WHAT TO DO:
What is needed is every line of the data that includes the word "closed". Please copy each one.
* * * *
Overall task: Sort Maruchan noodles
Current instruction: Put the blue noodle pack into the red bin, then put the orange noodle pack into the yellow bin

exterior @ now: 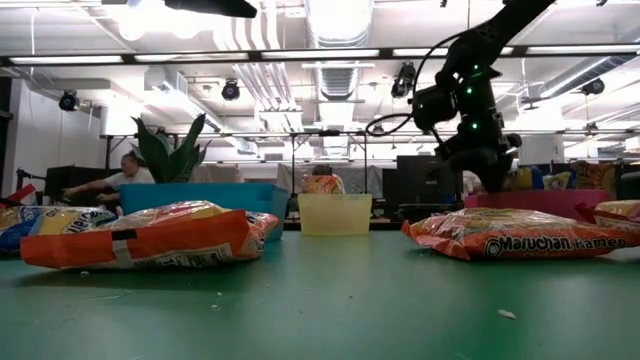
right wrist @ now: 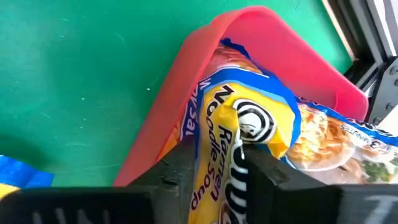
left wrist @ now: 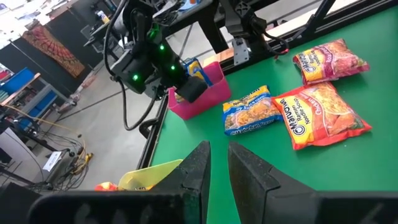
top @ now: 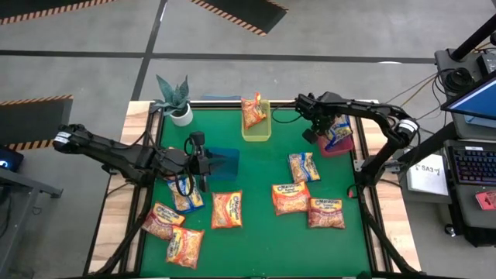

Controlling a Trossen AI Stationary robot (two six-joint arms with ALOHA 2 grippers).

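Observation:
Several Maruchan packets lie flat on the green table: an orange one [top: 227, 209], a blue-edged one [top: 186, 194], a pink one [top: 163, 221], another orange one [top: 291, 199] and others. One orange packet [top: 252, 112] stands in the yellow bin [top: 257, 132]. My right gripper [top: 314, 130] is at the red bin [right wrist: 186, 112], shut on a blue-edged packet [right wrist: 261, 124] that lies in it. My left gripper [left wrist: 217, 165] hovers over the blue bin [top: 223, 161], its fingers slightly apart and holding nothing. My right gripper pinches the blue-edged packet between its two fingers [right wrist: 180, 171], at one end of the packet [right wrist: 217, 168]. The packet's far part [right wrist: 323, 137] rests inside the red bin, leaning on its wall. The gripper comes slanting down from above the bin's left side.
A potted plant [top: 177, 99] stands at the table's far left corner. The three bins sit along the far half: blue, yellow, then red [top: 339, 143]. Open green surface [top: 256, 248] lies near the front edge. People sit in the room beyond [exterior: 120, 175].

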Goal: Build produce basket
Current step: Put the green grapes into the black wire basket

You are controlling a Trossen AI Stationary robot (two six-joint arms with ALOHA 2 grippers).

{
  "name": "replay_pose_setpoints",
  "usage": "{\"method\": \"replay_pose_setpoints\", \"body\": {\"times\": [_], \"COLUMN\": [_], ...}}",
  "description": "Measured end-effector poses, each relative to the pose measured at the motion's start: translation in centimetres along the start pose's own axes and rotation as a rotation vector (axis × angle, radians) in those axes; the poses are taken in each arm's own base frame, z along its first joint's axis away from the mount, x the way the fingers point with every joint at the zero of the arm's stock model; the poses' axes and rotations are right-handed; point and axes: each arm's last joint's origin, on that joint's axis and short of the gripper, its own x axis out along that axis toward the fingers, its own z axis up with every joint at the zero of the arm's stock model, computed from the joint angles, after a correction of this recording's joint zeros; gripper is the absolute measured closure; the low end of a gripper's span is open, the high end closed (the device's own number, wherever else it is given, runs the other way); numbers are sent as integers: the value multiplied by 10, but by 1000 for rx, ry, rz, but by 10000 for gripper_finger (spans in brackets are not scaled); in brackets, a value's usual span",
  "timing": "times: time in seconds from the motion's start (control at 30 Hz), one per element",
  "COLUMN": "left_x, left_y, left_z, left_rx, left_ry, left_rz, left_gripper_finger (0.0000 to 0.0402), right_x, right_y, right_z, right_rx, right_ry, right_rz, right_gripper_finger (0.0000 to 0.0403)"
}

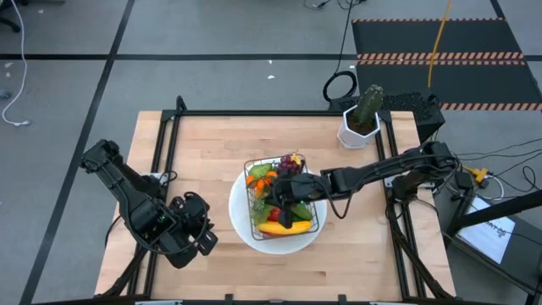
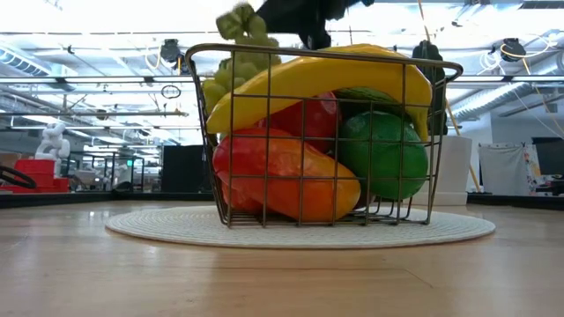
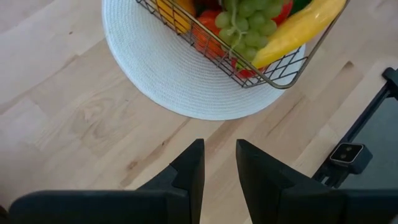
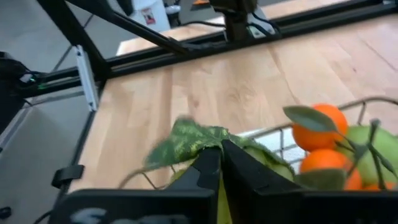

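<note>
A wide workshop with grey floor and striped mats lay beyond the pale wooden desk. Near the desk's middle stood the small rectangular basket of thin dark wire mesh, set on a round white woven plate and piled with toy produce: a long yellow banana across the top, a bunch of green grapes, a round green fruit, an orange pepper, a red piece behind it, purple grapes and leafy tangerines.

The right gripper hung directly over the basket, its jaws clenched on a mottled green leaf at the top of the grapes, just above the heap and inside the wire rim.

The left gripper waited over bare desk just beside the plate's edge, apart from the basket, its jaws narrowly parted and holding nothing.

A white pot with a green cactus stood at the desk's far right corner, well apart.
</note>
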Motion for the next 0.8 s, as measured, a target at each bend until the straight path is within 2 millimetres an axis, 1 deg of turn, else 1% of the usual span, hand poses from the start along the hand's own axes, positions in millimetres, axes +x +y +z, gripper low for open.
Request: {"method": "replay_pose_setpoints", "body": {"times": [0.1, 0.17, 0.37, 0.43, 0.6, 0.7, 0.8], "left_x": [0, 0, 1, 2, 6, 9, 13], "left_y": [0, 1, 4, 5, 5, 6, 8], "left_z": [0, 0, 2, 4, 12, 20, 29], "left_rx": [-8, -12, -24, -29, -26, -11, 11], "left_ry": [-1, -1, -3, -6, -13, -18, -24], "left_rz": [2, 10, 42, 49, 63, 75, 92], "left_gripper_finger": [309, 309, 309, 309, 309, 309, 309], "right_x": [1, 2, 2, 0, -15, -24, -37], "right_y": [-8, -14, -30, -34, -41, -47, -52], "right_z": [-1, 1, 6, 8, 16, 18, 24], "right_rx": [8, 11, 27, 37, 46, 41, 29], "right_ry": [6, 2, -8, -7, -12, 7, 9], "right_rz": [-22, -35, -73, -85, -106, -130, -148], "right_gripper_finger": [373, 352, 276, 252, 208, 190, 178]}}
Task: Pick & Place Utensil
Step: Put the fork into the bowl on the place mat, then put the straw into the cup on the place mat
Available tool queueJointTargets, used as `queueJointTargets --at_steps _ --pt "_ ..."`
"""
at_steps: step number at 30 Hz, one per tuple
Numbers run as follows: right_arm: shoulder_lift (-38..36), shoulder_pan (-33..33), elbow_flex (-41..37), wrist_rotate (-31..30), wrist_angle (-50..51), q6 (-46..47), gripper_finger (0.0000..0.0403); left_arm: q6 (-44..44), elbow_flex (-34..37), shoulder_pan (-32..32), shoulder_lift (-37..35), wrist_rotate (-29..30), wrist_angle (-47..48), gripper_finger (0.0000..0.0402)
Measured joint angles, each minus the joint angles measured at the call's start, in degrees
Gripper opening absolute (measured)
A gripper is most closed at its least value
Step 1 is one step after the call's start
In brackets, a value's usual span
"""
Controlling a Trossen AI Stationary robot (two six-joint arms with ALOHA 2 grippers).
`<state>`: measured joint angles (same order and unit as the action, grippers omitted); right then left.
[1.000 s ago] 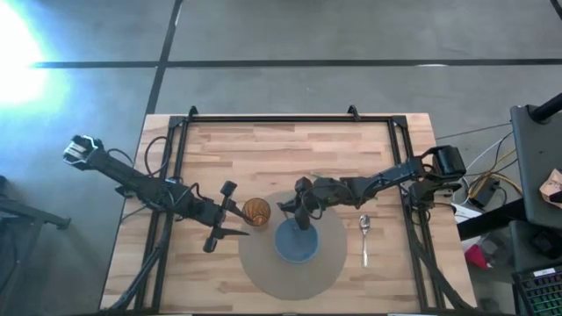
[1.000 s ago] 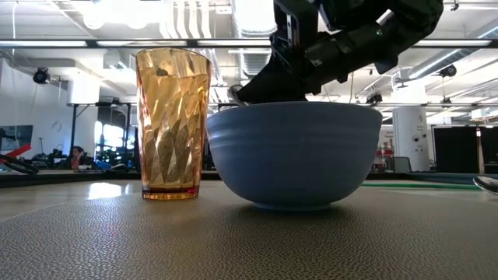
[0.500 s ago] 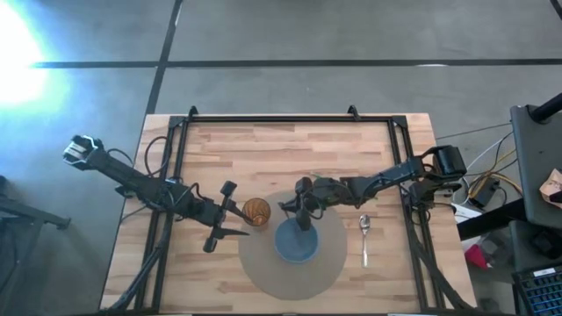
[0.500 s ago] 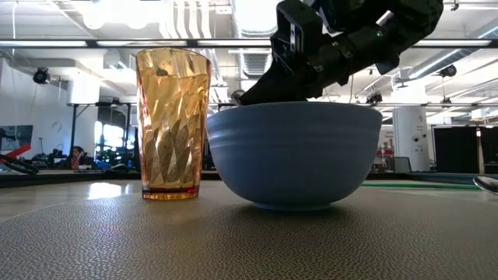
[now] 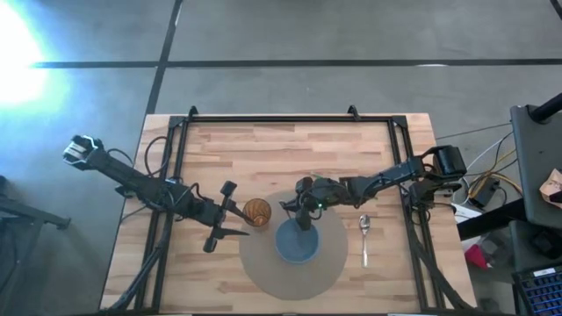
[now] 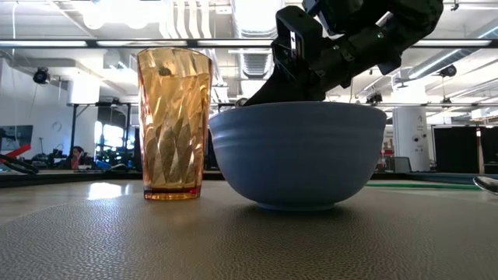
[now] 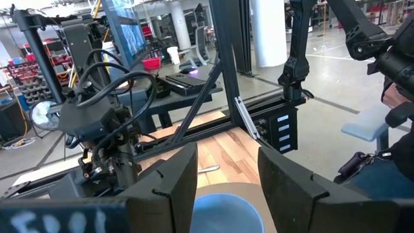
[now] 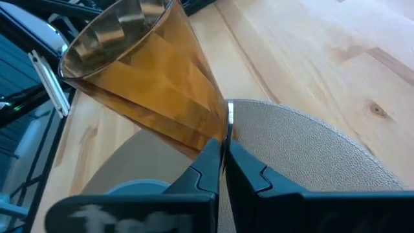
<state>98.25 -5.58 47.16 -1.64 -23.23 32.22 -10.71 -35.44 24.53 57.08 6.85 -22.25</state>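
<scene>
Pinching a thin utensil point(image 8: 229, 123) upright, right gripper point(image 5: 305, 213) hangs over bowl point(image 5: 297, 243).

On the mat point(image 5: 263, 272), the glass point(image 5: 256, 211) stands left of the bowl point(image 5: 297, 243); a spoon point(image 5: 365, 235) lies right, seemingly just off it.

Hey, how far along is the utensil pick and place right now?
Done: the right gripper is shut on a thin metal utensil. In hand: it hangs at the blue bowl, beside the amber cup. Left: releasing it; a spoon lies beside the mat. The left gripper waits open.
</scene>
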Motion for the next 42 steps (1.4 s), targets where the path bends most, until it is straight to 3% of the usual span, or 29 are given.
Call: queueJointTargets --at_steps 26,42 --pt "-1.5 0.0 -0.1 0.2 5.1 0.4 0.0093 0.0 0.0 0.0 0.0 0.0 0.1 0.0167" --pt "-15.2 0.0 0.2 0.1 22.8 -3.0 0.0099 0.0 0.0 0.0 0.0 0.0 0.3 0.0167"
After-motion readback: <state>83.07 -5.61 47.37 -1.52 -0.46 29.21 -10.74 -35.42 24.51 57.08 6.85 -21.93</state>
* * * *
EXERCISE OUTPUT:
  "description": "Measured end-effector poses, each relative to the pose measured at the motion's start: translation in centimetres along the start pose's own axes and rotation as a rotation vector (axis × angle, radians) in those axes; the poses are taken in each arm's own base frame, z along its first joint's axis away from the mount, x the way the fingers point with every joint at the zero of the arm's stock model; the poses' axes and rotations are right-handed; point and axes: each arm's last joint's origin, on that joint's axis and short of the gripper, its own x axis out along that axis toward the fingers, its own z axis up with every joint at the zero of the arm's stock model, computed from the joint angles, after a correction of this recording's joint zeros; gripper is the absolute measured closure; the low end of a gripper's span is open, the high end closed (the device's own number, wherever else it is given, runs the other way); numbers are sent as integers: the value multiplied by 10, but by 1000 for rx, ry, rz, but by 10000 for gripper_finger (spans in brackets are not scaled); in brackets, a value's usual span",
A gripper is most closed at its least value

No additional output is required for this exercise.